◆ Exercise prompt: Please keep the images out and set down the data exactly as given.

◆ Raw data:

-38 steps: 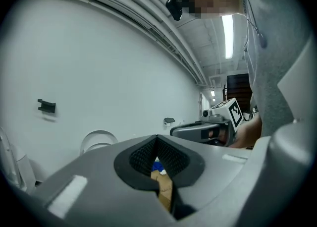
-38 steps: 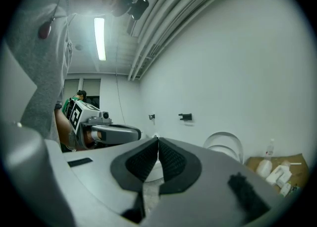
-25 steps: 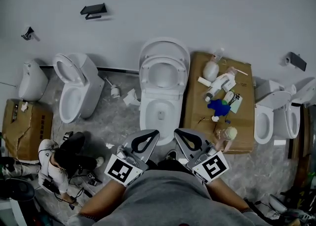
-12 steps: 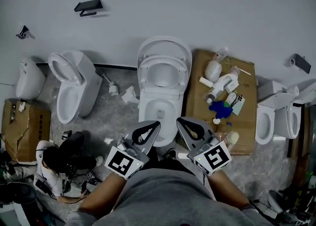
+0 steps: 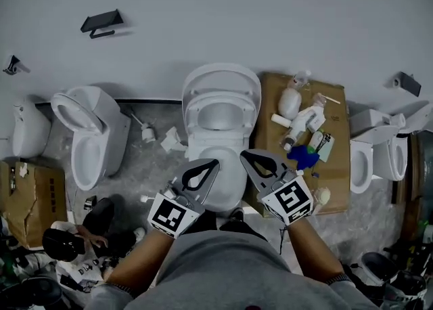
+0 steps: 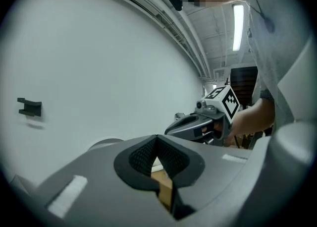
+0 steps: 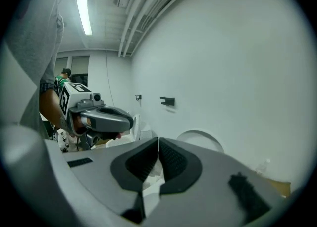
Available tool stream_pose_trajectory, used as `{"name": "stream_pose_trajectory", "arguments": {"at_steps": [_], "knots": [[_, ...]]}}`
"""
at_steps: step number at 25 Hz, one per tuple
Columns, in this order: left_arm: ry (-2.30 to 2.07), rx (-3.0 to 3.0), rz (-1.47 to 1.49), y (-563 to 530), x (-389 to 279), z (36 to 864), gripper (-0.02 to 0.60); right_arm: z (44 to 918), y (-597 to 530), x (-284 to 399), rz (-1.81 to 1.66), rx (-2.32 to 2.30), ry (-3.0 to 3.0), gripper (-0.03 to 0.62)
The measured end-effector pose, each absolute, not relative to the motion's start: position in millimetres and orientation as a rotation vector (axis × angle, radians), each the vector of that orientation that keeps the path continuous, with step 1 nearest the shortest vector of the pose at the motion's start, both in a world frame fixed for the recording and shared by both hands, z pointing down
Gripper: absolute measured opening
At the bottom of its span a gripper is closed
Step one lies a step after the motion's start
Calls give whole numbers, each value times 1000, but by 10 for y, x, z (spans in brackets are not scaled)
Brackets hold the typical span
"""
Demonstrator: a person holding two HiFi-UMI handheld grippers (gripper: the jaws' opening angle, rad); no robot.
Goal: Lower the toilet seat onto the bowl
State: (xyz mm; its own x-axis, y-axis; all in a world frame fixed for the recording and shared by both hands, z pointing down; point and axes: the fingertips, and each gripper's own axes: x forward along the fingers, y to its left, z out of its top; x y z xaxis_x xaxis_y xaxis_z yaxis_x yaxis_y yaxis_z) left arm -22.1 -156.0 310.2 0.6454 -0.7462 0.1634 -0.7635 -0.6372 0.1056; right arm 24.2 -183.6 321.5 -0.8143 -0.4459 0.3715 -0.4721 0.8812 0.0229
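A grey short-sleeved T-shirt [image 5: 226, 271] is worn, filling the lower centre of the head view. Just above it, the left gripper [image 5: 214, 164] and the right gripper [image 5: 244, 156] are formed of matte grey shells with black-rimmed, teardrop-shaped openings. White faces printed with black square markers are carried on the left cube [image 5: 169, 215] and the right cube [image 5: 292, 200]. The jaws are lined with black ridged pads [image 6: 143, 155].

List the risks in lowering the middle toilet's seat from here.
1. The seat stands upright right against the lid; a gripper might catch both and bring the lid down too.
2. The left gripper and right gripper are both shut; nudged with closed tips, the smooth seat could slip free and slam onto the bowl.
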Motion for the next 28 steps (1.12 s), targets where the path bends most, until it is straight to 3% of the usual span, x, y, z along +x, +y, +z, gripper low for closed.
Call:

◆ Response box:
-38 steps: 
-38 steps: 
-25 steps: 
-12 steps: 
+0 steps: 
+0 steps: 
+0 steps: 
Available tool stream_pose_trajectory, used as `{"name": "stream_pose_trajectory", "arguments": {"at_steps": [_], "knots": [[_, ...]]}}`
"""
at_steps: step number at 25 Hz, one per tuple
Columns, in this order: left_arm: ry (-2.30 to 2.07), rx (-3.0 to 3.0), rz (-1.47 to 1.49), y (-563 to 530), x (-389 to 279), z (36 to 864), gripper (-0.02 to 0.60); right_arm: z (44 to 918), y (-597 to 530), x (-284 to 399), rz (-1.81 to 1.66), rx (-2.32 to 2.30), ry (-3.0 to 3.0), gripper (-0.03 to 0.62)
The measured end-effector pose, each absolute, not relative to the motion's start: position in millimetres and orientation as a rotation vector (axis × angle, radians), each the vector of that orientation that keeps the path continuous, with step 1 nearest the shortest vector of the pose at the motion's start, both in a world frame fixed for the recording and shared by both hands, z pointing down
Gripper: absolute measured opening
At the bottom of its span a gripper is closed
Step one lies a step after the motion's start
Calls give whole numbers, each value times 1000, but by 10 for y, x, z (spans in brackets are not scaled)
Brackets hold the typical span
"""
Demonstrator: a person holding two HiFi-UMI handheld grippers (gripper: the jaws' opening angle, rad); no robot.
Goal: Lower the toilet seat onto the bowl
State: (xyz mm; its own x-axis, y-axis; all in a world frame fixed for the recording and shared by both hands, z pointing down; point and axes: the fingertips, and each gripper's own axes: x forward along the fingers, y to its left, z out of its top; x y z xaxis_x xaxis_y xaxis_z yaxis_x yaxis_y yaxis_z) left arm -22.1 -156.0 310.2 0.6454 -0.7462 0.1634 -0.7635 -0.6372 0.1056; right arm 24.2 -183.6 321.5 -0.8143 -0.4459 0.3715 -0.4721 0.8812 0.0229
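A grey short-sleeved T-shirt [image 5: 226, 271] is worn, filling the lower centre of the head view. Just above it, the left gripper [image 5: 214, 164] and the right gripper [image 5: 244, 156] are formed of matte grey shells with black-rimmed, teardrop-shaped openings. White faces printed with black square markers are carried on the left cube [image 5: 169, 215] and the right cube [image 5: 292, 200]. The jaws are lined with black ridged pads [image 6: 143, 155].

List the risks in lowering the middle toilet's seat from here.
1. The seat stands upright right against the lid; a gripper might catch both and bring the lid down too.
2. The left gripper and right gripper are both shut; nudged with closed tips, the smooth seat could slip free and slam onto the bowl.
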Motion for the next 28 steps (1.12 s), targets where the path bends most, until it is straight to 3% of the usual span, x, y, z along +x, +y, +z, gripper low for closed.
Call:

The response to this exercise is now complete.